Making Evildoers Pay: Resource-Competitive Broadcast in Sensor Networks

Abstract

Consider a time-slotted, single-hop, wireless sensor network (WSN) consisting of n correct devices and and t=f*n Byzantine devices where f>=0 is any constant; that is, the Byzantine devices may outnumber the correct ones. There exists a trusted sender Alice who wishes to deliver a message m over a single channel to the correct devices. There also exists a malicious user Carol who controls the t Byzantine devices and uses them to disrupt the communication channel. For a constant k>=2, the correct and Byzantine devices each possess a meager energy budget of O(n1/k), Alice and Carol each possess a limited budget of O(n1/k), and sending or listening in a slot incurs unit cost. This general setup captures the inherent challenges of guaranteeing communication despite scarce resources and attacks on the network.
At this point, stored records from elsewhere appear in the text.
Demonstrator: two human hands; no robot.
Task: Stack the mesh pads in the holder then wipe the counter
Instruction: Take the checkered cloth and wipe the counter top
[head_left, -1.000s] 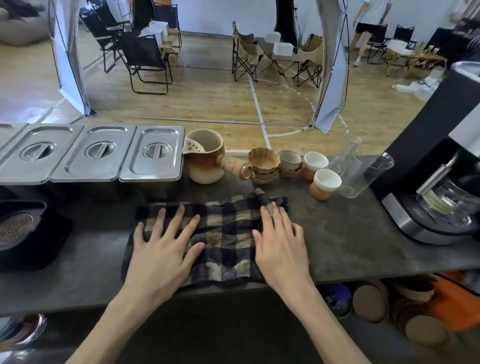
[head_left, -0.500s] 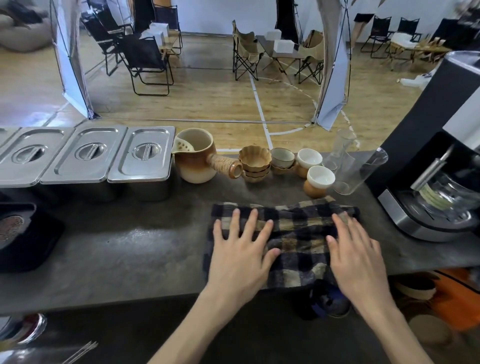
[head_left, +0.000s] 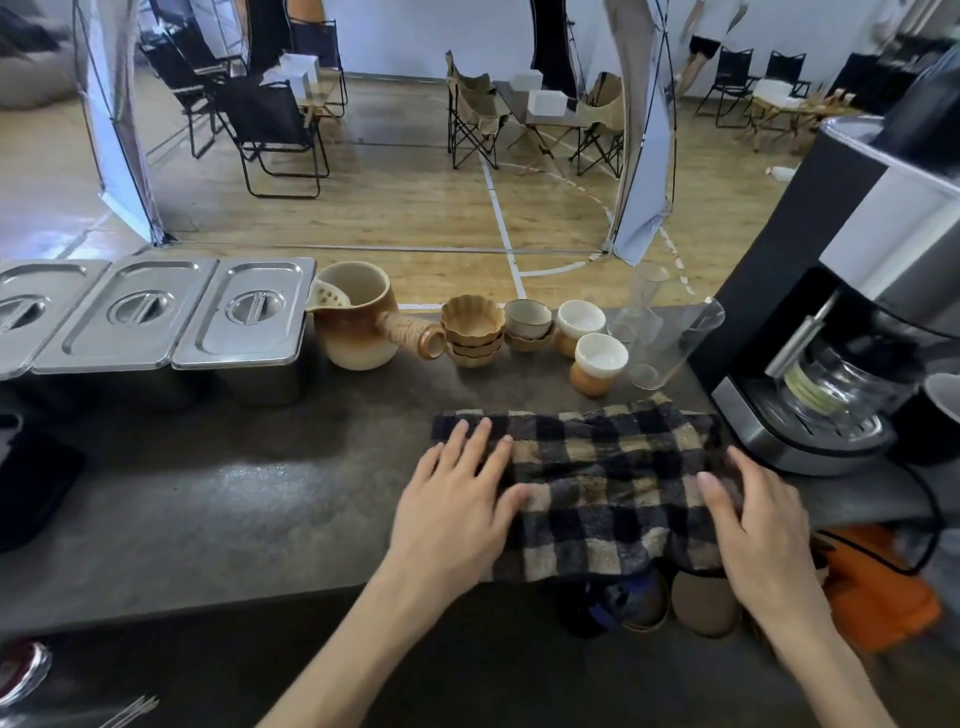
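Note:
A dark blue and beige checked cloth (head_left: 602, 483) lies spread on the dark grey counter (head_left: 249, 499), its near edge hanging over the counter's front. My left hand (head_left: 457, 509) presses flat on the cloth's left end, fingers spread. My right hand (head_left: 753, 525) presses flat on its right end, close to the coffee machine's base. The black holder (head_left: 31, 483) sits at the far left edge; its mesh pads are out of sight.
Three lidded steel pans (head_left: 156, 312) line the back left. A ceramic pitcher (head_left: 358, 322), stacked bowls (head_left: 472, 332), cups (head_left: 597, 364) and glass beakers (head_left: 670, 343) stand behind the cloth. A coffee machine (head_left: 852, 312) fills the right, with a black cable (head_left: 930, 519).
Both hands have slid the cloth to the right along the counter, from the middle to beside the coffee machine. The view has followed rightward.

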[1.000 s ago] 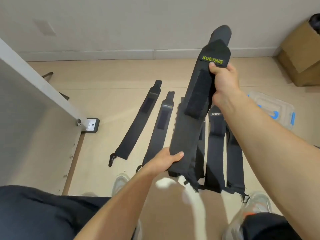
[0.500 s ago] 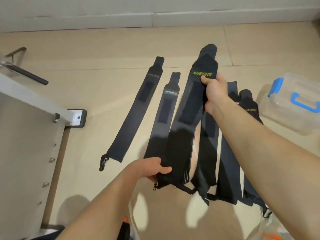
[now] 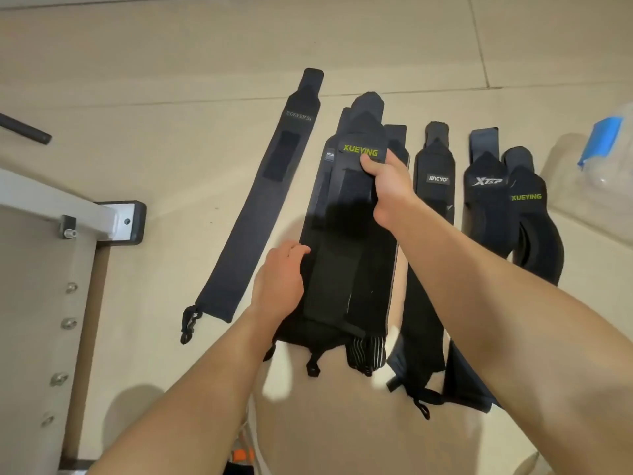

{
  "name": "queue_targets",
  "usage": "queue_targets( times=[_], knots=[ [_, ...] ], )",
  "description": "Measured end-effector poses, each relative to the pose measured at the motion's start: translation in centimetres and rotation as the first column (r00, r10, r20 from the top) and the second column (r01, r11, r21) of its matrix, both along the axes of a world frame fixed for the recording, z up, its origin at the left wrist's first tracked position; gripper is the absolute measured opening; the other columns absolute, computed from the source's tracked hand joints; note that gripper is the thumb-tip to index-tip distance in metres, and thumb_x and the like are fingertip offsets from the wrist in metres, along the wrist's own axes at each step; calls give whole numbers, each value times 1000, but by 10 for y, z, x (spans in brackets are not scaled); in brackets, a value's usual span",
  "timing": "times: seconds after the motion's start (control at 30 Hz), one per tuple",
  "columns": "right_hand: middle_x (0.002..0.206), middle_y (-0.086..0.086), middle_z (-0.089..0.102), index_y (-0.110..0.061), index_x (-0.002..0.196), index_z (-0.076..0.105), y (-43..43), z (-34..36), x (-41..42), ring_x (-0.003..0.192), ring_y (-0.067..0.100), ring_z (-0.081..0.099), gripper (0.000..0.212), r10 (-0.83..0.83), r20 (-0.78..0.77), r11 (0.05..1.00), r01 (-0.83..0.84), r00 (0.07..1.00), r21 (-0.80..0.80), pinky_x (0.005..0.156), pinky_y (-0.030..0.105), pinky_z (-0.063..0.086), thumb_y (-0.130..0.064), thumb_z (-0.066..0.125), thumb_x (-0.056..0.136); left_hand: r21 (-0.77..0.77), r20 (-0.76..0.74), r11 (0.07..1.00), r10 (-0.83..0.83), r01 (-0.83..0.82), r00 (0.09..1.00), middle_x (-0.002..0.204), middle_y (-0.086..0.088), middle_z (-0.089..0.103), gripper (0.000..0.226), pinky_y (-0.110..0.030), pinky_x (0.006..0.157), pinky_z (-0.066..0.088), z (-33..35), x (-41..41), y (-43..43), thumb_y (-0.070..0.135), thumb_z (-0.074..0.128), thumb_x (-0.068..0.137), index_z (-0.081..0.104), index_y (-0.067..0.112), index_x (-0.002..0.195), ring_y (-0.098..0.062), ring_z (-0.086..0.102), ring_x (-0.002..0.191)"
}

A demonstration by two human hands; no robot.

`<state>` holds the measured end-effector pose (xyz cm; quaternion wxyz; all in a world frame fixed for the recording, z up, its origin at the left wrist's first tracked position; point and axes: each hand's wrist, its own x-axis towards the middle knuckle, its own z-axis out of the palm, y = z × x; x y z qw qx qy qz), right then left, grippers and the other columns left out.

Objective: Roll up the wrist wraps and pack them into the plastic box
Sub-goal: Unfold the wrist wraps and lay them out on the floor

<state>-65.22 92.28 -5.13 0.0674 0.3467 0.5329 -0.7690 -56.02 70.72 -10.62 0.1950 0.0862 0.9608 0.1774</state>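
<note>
The wrist wrap (image 3: 346, 234) with the green label lies unrolled and almost flat, low over the floor (image 3: 171, 63) near its middle, partly covering further wraps beneath it. Its long axis runs from the tapered tab end, far from the person, to the loop end, near the person.

Grip state:
- The right hand (image 3: 390, 186) pinches the far end just below the label, thumb on top, fingers curled under the right edge.
- The left hand (image 3: 279, 279) holds the left edge about two thirds of the way toward the near end, fingers curled onto the fabric; the thumb is hidden.

Governing relation: the loop end extends from the left hand toward the person, and the left hand is the nearer of the two to it. Rolling most likely starts at one end and proceeds along the long axis, with the other hand keeping the strip straight.

The other wraps (image 3: 433, 186) lie parallel on both sides, none rolled. The plastic box (image 3: 599, 173) stands at the right edge of the floor, just beyond the rightmost wrap and nearer the right hand. A metal frame (image 3: 113, 217) occupies the left edge
</note>
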Motion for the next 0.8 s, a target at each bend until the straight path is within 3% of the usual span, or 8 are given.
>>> queue_targets(
  times=[0.07,0.17,0.27,0.4,0.5,0.57,0.63,0.8],
  knots=[
    [115,-2,75,-23,122,67,0,-2,-1,110,20,70,23,0,1,1000,0,1000,-9,104,46,53,-16,63,101,-72,66,986,-144,149,987,167,6,26,58,-39,121,30,-14,2,8,31,52,105,29,27,159,-19,33,150],
    [116,0,75,-22,122,67,0,-2,-4,111,20,69,23,9,-25,999,-10,1000,-38,104,45,53,-13,62,101,-368,71,873,-317,320,946,172,2,-1,65,-55,123,15,-31,12,-2,52,23,107,2,27,163,-30,11,157],
    [119,3,74,-19,126,66,-2,-4,-10,113,23,69,27,0,-40,998,-2,999,-64,103,47,54,-12,61,101,-443,0,835,-365,327,931,172,-1,2,66,-60,121,19,-31,18,-15,53,9,104,3,25,164,-36,13,156],
    [121,6,73,-17,127,66,-9,-8,-15,114,26,69,28,5,-44,996,-9,999,-88,104,50,53,-11,61,100,-483,-34,807,-403,338,914,170,0,14,59,-51,122,26,-26,6,-32,46,24,108,13,28,163,-30,21,154],
    [120,7,74,-17,125,67,-10,-9,-18,113,27,70,26,4,-49,995,-9,999,-101,104,51,53,-10,61,100,-395,-76,904,-213,167,974,143,-2,52,46,-37,101,50,-17,-1,-32,42,44,104,47,22,146,-24,53,125],
    [120,6,74,-18,126,67,-7,-9,-19,113,27,70,27,3,-51,995,-8,999,-99,104,51,53,-11,61,100,-217,-47,972,87,-95,995,121,0,62,49,-34,87,56,-13,-2,-14,51,54,99,52,19,136,-20,62,108],
    [119,4,75,-20,125,67,-4,-8,-18,112,25,70,27,-5,-46,995,1,999,-97,103,50,53,-12,61,100,-70,118,931,365,-359,923,111,0,62,48,-33,81,54,-15,-5,5,50,65,94,52,18,127,-20,64,102],
    [118,4,76,-21,120,69,-3,-6,-14,112,24,71,24,-9,-64,992,1,998,-126,102,48,54,-10,60,101,-36,195,898,436,-438,878,90,-4,67,28,-33,76,52,-18,-20,-2,42,62,99,62,15,96,-24,68,91]
  ],
)
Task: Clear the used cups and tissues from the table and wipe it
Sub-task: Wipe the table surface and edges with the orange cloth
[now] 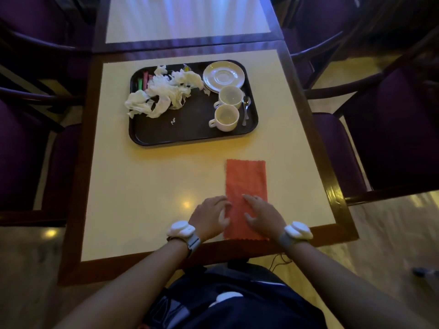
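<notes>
Near the front edge of the cream worktop (147,186), an orange cloth (245,181) lies flat as a long folded strip, its short end toward the person; both hands rest on its near half. The left hand (209,214) sits at the cloth's left border, fingers loosely extended with the tips touching the fabric; the right hand (261,214) lies palm down on the cloth with fingers spread, gripping nothing; the picture is slightly blurred here, so finer finger contact cannot be told. Each wrist carries a white device on a grey band (180,230).

Farther back on the same worktop, well apart from the cloth, stands a dark tray (190,134); crumpled white tissues (164,91) are heaped in its left half, one edge hanging over the left rim; a few coloured sachets (143,80) lie beside them at the far left corner; a small white scrap (173,121) lies alone toward the tray's middle. Two white cups (226,117) stand upright in the right half, one just behind the other, handles pointing left; stacked saucers (223,74) sit behind them in the far right corner; a metal spoon (245,108) lies just right of the cups.

Purple-cushioned chairs (392,138) flank both sides; a second table (187,17) adjoins the far end.
</notes>
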A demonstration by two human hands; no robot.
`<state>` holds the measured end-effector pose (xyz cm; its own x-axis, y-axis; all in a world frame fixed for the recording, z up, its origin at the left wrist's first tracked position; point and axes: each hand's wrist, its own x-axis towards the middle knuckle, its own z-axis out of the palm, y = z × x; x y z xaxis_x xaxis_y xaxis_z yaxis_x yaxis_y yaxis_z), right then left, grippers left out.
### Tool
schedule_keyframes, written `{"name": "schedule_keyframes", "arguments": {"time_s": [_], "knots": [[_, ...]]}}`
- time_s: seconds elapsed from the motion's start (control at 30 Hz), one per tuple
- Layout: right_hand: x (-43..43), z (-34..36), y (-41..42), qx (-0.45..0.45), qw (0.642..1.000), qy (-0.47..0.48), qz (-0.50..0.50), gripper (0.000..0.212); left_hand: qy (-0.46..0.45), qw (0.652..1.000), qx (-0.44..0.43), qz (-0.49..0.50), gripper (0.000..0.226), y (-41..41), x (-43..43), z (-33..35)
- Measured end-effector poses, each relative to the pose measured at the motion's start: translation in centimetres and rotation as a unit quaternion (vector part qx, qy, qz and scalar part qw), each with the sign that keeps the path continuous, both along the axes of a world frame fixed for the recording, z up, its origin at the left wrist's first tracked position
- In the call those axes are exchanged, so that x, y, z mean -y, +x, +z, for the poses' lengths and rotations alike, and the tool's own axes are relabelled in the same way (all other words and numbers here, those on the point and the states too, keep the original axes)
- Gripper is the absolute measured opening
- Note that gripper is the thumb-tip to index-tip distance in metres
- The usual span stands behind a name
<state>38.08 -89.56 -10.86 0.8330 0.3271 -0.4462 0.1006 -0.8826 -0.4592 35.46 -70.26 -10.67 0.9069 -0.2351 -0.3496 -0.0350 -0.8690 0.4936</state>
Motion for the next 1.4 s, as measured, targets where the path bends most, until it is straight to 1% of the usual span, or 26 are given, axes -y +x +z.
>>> {"name": "schedule_keyframes", "arguments": {"time_s": [0.07, 0.13, 0.23, 0.3, 0.37, 0.47, 0.57, 0.6, 0.63, 0.7, 0.77, 0.8, 0.83, 0.87, 0.93, 1.0, 1.03, 1.1, 1.13, 1.17, 1.2, 1.23, 1.3, 1.33, 1.4], "knots": [[1.6, -0.2, -0.9, 0.045, 0.999, 0.006, 0.011, 0.064, 0.026, 0.997, 0.010, -0.072, 0.057, -0.5, 1.3, -0.4], [2.7, -0.4, -1.3, 0.070, 0.994, -0.038, 0.075, 0.072, 0.072, 0.990, 0.003, -0.123, 0.068, -0.9, 1.8, -0.9], [4.5, -0.9, -1.6, 0.037, 0.983, -0.111, 0.143, 0.085, 0.141, 0.975, 0.001, -0.171, 0.078, -0.9, 1.8, -1.8], [5.2, -1.1, -1.6, 0.021, 0.980, -0.119, 0.157, 0.090, 0.164, 0.968, 0.024, -0.190, 0.079, -1.0, 1.4, -2.1], [5.3, -1.2, -1.5, 0.014, 0.981, -0.113, 0.156, 0.091, 0.169, 0.964, 0.047, -0.200, 0.078, -1.0, 1.0, -2.4], [5.1, -1.1, -1.0, 0.020, 0.985, -0.093, 0.146, 0.089, 0.159, 0.957, 0.096, -0.222, 0.066, -1.0, 1.0, -2.6], [5.1, -1.1, -0.4, 0.032, 0.981, -0.090, 0.166, 0.085, 0.141, 0.957, 0.156, -0.201, 0.039, -0.8, 1.2, -2.7], [5.2, -1.2, -0.3, 0.033, 0.980, -0.091, 0.176, 0.083, 0.124, 0.961, 0.166, -0.183, 0.030, -0.7, 1.2, -2.8], [5.3, -1.2, -0.1, 0.035, 0.978, -0.092, 0.186, 0.082, 0.100, 0.968, 0.161, -0.163, 0.028, -0.6, 1.2, -2.8], [5.4, -1.2, 0.2, 0.037, 0.974, -0.090, 0.203, 0.079, 0.057, 0.979, 0.136, -0.139, 0.036, -0.1, 1.1, -2.9], [5.6, -0.8, 0.6, 0.020, 0.973, -0.078, 0.217, 0.077, 0.024, 0.989, 0.105, -0.102, 0.046, 0.4, 1.0, -2.6], [5.8, -0.4, 0.8, 0.002, 0.972, -0.072, 0.222, 0.079, 0.010, 0.995, 0.074, -0.071, 0.053, 0.6, 1.1, -2.2], [5.9, -0.1, 1.2, -0.014, 0.971, -0.065, 0.229, 0.083, -0.004, 0.999, 0.025, -0.037, 0.056, 1.0, 1.0, -1.8], [6.1, 0.1, 1.6, -0.028, 0.971, -0.056, 0.232, 0.086, -0.024, 1.000, -0.014, 0.004, 0.051, 1.2, 0.9, -1.6], [6.2, 0.4, 2.4, -0.058, 0.975, -0.032, 0.212, 0.086, -0.070, 0.992, -0.082, 0.069, 0.030, 1.7, 0.8, -1.3], [5.9, 0.5, 3.1, -0.083, 0.984, 0.001, 0.159, 0.078, -0.095, 0.983, -0.114, 0.107, 0.023, 2.3, 0.8, -1.1], [5.6, 0.5, 3.3, -0.084, 0.988, 0.008, 0.132, 0.069, -0.102, 0.979, -0.123, 0.123, 0.022, 2.7, 0.8, -1.1], [4.9, 0.2, 3.6, -0.066, 0.995, 0.027, 0.062, 0.035, -0.119, 0.971, -0.131, 0.160, 0.021, 3.2, 1.1, -1.0], [4.6, -0.1, 3.7, -0.064, 0.997, 0.048, 0.008, 0.019, -0.137, 0.963, -0.138, 0.184, 0.021, 3.3, 1.3, -1.0], [4.2, -0.3, 4.0, -0.071, 0.994, 0.068, -0.053, 0.012, -0.163, 0.952, -0.152, 0.211, 0.021, 3.5, 1.3, -1.1], [3.9, -0.5, 4.4, -0.084, 0.987, 0.085, -0.108, 0.012, -0.189, 0.939, -0.166, 0.233, 0.023, 3.7, 1.3, -1.1], [3.6, -0.6, 4.6, -0.093, 0.982, 0.087, -0.143, 0.013, -0.207, 0.930, -0.181, 0.245, 0.028, 3.6, 1.2, -1.1], [3.1, -0.9, 5.4, -0.095, 0.981, 0.073, -0.151, 0.016, -0.224, 0.918, -0.202, 0.257, 0.039, 3.6, 1.1, -1.3], [2.8, -1.0, 5.8, -0.096, 0.982, 0.065, -0.152, 0.018, -0.223, 0.915, -0.210, 0.262, 0.040, 3.8, 1.1, -1.4], [2.5, -1.2, 6.3, -0.103, 0.981, 0.054, -0.158, 0.021, -0.196, 0.916, -0.213, 0.279, 0.033, 4.1, 1.2, -1.5]]}}
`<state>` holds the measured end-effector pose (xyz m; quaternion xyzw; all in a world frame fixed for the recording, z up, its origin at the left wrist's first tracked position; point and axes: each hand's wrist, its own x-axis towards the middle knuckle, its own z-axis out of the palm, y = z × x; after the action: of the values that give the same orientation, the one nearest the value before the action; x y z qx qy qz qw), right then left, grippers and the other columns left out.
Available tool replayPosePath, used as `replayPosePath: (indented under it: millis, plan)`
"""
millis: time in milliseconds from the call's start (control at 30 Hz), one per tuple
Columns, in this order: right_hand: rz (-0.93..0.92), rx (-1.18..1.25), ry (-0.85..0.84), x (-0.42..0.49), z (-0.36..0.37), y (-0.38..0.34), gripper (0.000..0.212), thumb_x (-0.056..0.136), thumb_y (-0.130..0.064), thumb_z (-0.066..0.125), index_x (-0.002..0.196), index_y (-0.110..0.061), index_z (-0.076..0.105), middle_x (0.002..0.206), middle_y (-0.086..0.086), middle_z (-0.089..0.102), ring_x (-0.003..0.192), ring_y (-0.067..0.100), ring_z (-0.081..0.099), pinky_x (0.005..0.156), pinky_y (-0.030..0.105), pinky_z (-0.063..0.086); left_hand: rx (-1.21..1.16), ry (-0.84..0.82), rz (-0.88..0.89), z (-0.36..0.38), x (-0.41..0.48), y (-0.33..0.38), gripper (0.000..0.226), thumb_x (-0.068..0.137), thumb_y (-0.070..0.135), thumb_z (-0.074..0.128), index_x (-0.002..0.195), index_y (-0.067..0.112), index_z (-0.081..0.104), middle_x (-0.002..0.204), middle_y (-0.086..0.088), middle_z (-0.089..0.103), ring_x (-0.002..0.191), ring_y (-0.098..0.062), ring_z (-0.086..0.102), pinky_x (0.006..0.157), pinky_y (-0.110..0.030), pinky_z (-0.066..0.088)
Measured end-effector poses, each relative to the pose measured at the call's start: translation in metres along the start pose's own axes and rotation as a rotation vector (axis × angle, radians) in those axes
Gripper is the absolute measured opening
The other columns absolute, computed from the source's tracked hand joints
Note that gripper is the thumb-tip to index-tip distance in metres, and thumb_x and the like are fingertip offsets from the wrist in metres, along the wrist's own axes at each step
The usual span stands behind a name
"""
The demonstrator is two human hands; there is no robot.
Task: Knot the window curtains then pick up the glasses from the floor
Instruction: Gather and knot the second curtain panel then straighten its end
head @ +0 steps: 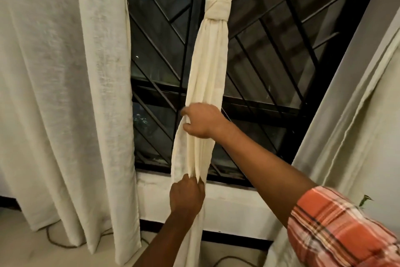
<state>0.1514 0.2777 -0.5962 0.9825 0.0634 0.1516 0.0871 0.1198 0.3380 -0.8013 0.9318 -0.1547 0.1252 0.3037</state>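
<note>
Hanging in front of the black diagonal-barred window grille (270,50), the narrow cream fabric curtain (205,72) carries a tight knot (217,8) high up. The right hand (201,120) curls round the gathered cloth at the grille's mid rail; the left hand (187,194) pinches its folds at the grille's bottom edge. A wide off-white curtain (65,93) hangs left of the grille.

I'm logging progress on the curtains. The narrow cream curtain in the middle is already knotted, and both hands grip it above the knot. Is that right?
Not above: the head view shows the knot high on the cream curtain, with the right hand and the left hand both gripping it below the knot.
</note>
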Motion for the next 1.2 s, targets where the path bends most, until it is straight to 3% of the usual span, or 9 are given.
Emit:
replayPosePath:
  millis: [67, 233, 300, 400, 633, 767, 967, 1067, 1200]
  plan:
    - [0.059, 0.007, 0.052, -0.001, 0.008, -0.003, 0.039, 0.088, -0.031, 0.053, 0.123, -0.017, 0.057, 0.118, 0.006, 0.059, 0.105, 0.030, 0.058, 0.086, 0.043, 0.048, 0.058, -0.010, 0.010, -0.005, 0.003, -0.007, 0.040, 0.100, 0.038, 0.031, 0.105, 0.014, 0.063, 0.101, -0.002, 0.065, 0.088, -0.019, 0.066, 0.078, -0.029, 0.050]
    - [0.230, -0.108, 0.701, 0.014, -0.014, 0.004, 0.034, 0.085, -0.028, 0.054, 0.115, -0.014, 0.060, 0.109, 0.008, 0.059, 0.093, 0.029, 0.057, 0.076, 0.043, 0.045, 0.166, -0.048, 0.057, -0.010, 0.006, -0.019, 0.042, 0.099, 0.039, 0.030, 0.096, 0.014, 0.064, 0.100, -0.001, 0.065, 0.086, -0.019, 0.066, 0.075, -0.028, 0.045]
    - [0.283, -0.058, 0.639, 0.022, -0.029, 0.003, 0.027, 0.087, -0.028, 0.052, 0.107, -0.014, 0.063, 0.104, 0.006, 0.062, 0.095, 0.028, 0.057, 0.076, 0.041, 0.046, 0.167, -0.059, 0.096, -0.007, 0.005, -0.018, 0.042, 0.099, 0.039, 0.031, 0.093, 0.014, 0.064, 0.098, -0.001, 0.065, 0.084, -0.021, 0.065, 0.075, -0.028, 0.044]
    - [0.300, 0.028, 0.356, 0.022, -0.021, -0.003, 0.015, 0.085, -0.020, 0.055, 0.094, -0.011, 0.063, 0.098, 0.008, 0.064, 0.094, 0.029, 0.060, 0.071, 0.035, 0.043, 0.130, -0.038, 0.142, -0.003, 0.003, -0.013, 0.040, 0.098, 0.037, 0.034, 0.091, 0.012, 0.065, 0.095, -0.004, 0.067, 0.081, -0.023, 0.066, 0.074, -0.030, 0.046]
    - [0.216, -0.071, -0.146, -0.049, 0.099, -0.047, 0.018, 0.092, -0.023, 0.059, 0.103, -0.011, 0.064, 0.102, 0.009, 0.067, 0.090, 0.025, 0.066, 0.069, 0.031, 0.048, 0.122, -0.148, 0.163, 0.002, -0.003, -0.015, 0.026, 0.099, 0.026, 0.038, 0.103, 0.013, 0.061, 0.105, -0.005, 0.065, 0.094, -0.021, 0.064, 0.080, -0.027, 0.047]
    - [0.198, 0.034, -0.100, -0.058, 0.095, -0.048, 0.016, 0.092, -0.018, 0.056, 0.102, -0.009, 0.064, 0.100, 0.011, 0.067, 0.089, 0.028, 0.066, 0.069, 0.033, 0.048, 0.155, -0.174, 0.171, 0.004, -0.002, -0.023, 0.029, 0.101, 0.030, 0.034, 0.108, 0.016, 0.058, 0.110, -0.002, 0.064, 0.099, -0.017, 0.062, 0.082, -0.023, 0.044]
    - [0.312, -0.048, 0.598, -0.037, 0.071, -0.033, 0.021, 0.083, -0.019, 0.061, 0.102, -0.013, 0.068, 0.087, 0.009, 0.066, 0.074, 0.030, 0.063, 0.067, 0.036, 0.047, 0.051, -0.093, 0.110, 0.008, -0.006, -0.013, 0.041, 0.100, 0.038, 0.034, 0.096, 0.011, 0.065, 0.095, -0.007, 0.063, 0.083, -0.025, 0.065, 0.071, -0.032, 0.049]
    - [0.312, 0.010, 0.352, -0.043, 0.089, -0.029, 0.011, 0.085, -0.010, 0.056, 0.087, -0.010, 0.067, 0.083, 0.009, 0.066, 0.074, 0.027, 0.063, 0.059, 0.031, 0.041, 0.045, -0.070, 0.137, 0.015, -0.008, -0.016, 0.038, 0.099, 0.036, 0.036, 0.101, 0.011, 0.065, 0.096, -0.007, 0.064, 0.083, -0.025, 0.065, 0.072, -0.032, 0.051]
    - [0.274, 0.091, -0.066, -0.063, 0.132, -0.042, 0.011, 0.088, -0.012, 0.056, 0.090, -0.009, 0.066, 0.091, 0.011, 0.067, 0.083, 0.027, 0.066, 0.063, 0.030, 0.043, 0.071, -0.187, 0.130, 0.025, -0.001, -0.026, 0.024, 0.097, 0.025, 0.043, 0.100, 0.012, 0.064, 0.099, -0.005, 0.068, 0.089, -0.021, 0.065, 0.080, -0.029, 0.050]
Given this Alice versus Carol scenario, we ask: Is communication of m feasible and, if so, at what cost? We develop a protocol which, for an arbitrarily small constant ε>0, ensures that at least (1-ε)n correct devices receive m with high probability. Furthermore, if Carol's devices expend T energy jamming the channel, then Alice and the correct devices each spend only O(T1/(k+1)). In other words, delaying the transmission of m forces a jammer to rapidly deplete its energy supply and, consequently, cease attacks on the network.